Lampion Stealer’s Deceptive Tactics: Unveiling the ClickFix Attack Targeting Banking Credentials
In the ever-evolving landscape of cyber threats, the Lampion banking trojan has resurfaced with a sophisticated campaign aimed at Portuguese financial institutions. Operating since 2019, Lampion’s operators have continually refined their methods, now employing advanced social engineering techniques that challenge traditional detection mechanisms.
The Emergence of ClickFix Lures
A notable advancement in this campaign is the integration of ClickFix lures—a deceptive strategy that convinces users to address non-existent technical issues, thereby facilitating the execution of malicious payloads. This method significantly enhances the malware’s ability to infiltrate systems undetected.
Phishing Emails as the Primary Vector
The attack initiates with meticulously crafted phishing emails that mimic legitimate bank transfer notifications. By utilizing compromised email accounts, these messages gain an air of authenticity, making them more convincing to recipients. Unlike previous tactics that included direct links, the current approach involves ZIP file attachments—a strategic shift observed since mid-September 2024, designed to circumvent security controls.
Evolution of the Campaign
Analysts from Bitsight have identified three distinct phases in the campaign’s evolution, with a significant transformation occurring in mid-December 2024 when ClickFix social engineering was incorporated into the attack chain. This evolution underscores the threat actors’ adaptability and commitment to enhancing their methods.

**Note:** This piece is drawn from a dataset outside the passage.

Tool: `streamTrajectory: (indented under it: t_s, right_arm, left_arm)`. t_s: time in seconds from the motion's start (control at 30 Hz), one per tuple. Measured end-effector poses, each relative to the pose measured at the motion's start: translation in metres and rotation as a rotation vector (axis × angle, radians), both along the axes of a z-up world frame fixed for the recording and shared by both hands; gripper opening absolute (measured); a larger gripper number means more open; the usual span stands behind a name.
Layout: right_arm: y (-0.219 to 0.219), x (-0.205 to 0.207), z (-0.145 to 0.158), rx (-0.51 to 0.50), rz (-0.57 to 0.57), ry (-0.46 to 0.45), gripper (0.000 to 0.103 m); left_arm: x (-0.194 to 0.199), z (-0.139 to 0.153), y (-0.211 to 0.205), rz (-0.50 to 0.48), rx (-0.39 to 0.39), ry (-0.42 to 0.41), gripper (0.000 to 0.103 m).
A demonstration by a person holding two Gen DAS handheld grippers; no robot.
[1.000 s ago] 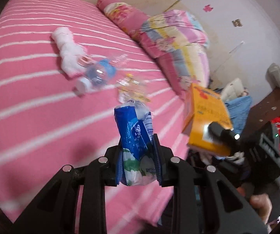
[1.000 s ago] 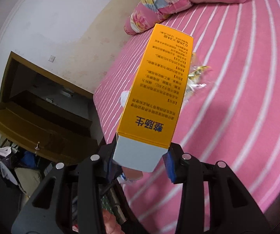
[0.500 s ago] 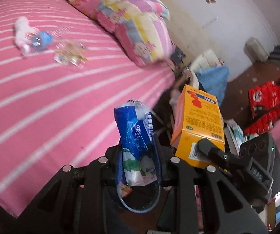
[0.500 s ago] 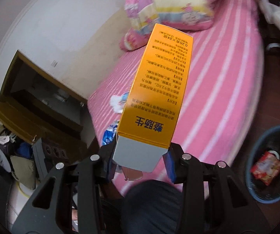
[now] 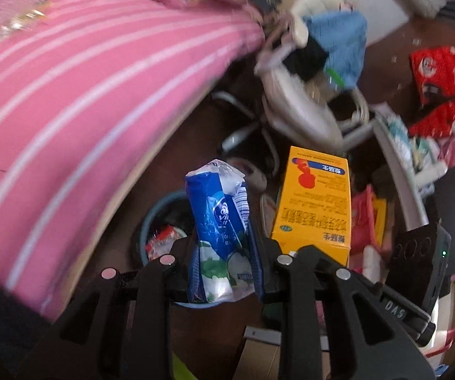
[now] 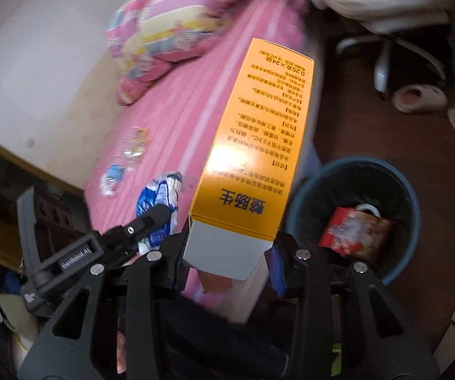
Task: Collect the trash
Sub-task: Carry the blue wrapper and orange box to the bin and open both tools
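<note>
Trash sits in both claws. The left gripper [image 5: 224, 266] is closed narrowly on a crumpled blue-and-white wrapper [image 5: 221, 221], which stands upright between its pads, the lower part pinched and the torn top sticking out past the fingertips. The right gripper [image 6: 227, 250] is clamped wider on an orange carton [image 6: 253, 152], gripped at its grey end so the long printed body juts forward beyond the jaws.

Taking the blue bin [image 6: 413, 221] as the landmark: in the right wrist view the bin stands on the dark floor just to the right of the carton's held end, beside the edge of the pink striped bed [image 6: 176, 120]. A red packet [image 6: 354, 231] and something white lie inside it. In the left wrist view the bin's rim [image 5: 157, 205] shows directly behind and below the wrapper, so the wrapper hangs over it, with the carton just to the right of the bin. Both views are blurred.

Up on the bed, well away from the bin, a clear crinkled wrapper [image 6: 135, 145] and a blue-and-white scrap [image 6: 113, 174] lie on the sheet. Beyond the bin stand a white swivel chair [image 6: 382, 0] and two slippers [image 6: 417, 98].
</note>
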State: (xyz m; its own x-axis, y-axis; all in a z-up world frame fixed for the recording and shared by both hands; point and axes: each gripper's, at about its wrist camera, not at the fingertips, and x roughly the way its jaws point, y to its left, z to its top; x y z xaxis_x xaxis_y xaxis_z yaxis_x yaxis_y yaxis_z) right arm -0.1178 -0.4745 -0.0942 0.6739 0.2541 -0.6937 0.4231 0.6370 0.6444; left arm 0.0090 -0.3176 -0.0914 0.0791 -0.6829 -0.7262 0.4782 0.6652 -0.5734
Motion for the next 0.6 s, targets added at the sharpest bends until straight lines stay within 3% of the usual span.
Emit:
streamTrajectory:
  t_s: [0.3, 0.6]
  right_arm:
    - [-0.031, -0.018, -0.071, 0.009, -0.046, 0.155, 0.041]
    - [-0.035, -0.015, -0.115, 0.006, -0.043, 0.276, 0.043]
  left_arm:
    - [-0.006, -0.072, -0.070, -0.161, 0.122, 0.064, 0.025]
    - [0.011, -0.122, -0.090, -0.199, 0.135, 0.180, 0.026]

Infection Chain and Technical Sophistication
The infection process is multi-staged and meticulously crafted to evade detection at each step. Upon downloading the deceptive attachment, victims encounter what appears to be a legitimate Windows error notification, complete with familiar user interface elements. This ClickFix lure prompts users to click links that initiate the malware delivery, creating a false sense of security while the infection unfolds covertly.
Persistence Mechanisms and Infrastructure
Technical analysis reveals that the malware employs obfuscated Visual Basic scripts, each stage further concealing the malicious intent until the final DLL payload is executed, which contains the stealer functionality. Notably, persistence mechanisms were introduced around June 2025, enabling the malware to survive system reboots and maintain access across sessions.
The threat actors utilize a geographically distributed infrastructure across multiple cloud providers, effectively compartmentalizing their operations. IP blacklisting capabilities within their infrastructure prevent security researchers from tracing the complete infection chain, while also allowing precise control over which victims receive specific payloads.
Automated Sample Generation
Bitsight researchers observed hundreds of unique samples at each infection stage, suggesting automated generation. This indicates that the group possesses the technical capability to scale their operations efficiently while maintaining operational security throughout the attack cycle.
Implications and Recommendations
The resurgence of Lampion with enhanced tactics like ClickFix lures highlights the increasing sophistication of cyber threats targeting financial institutions. Organizations must remain vigilant, implementing robust email filtering, user education programs, and advanced threat detection systems to mitigate such risks.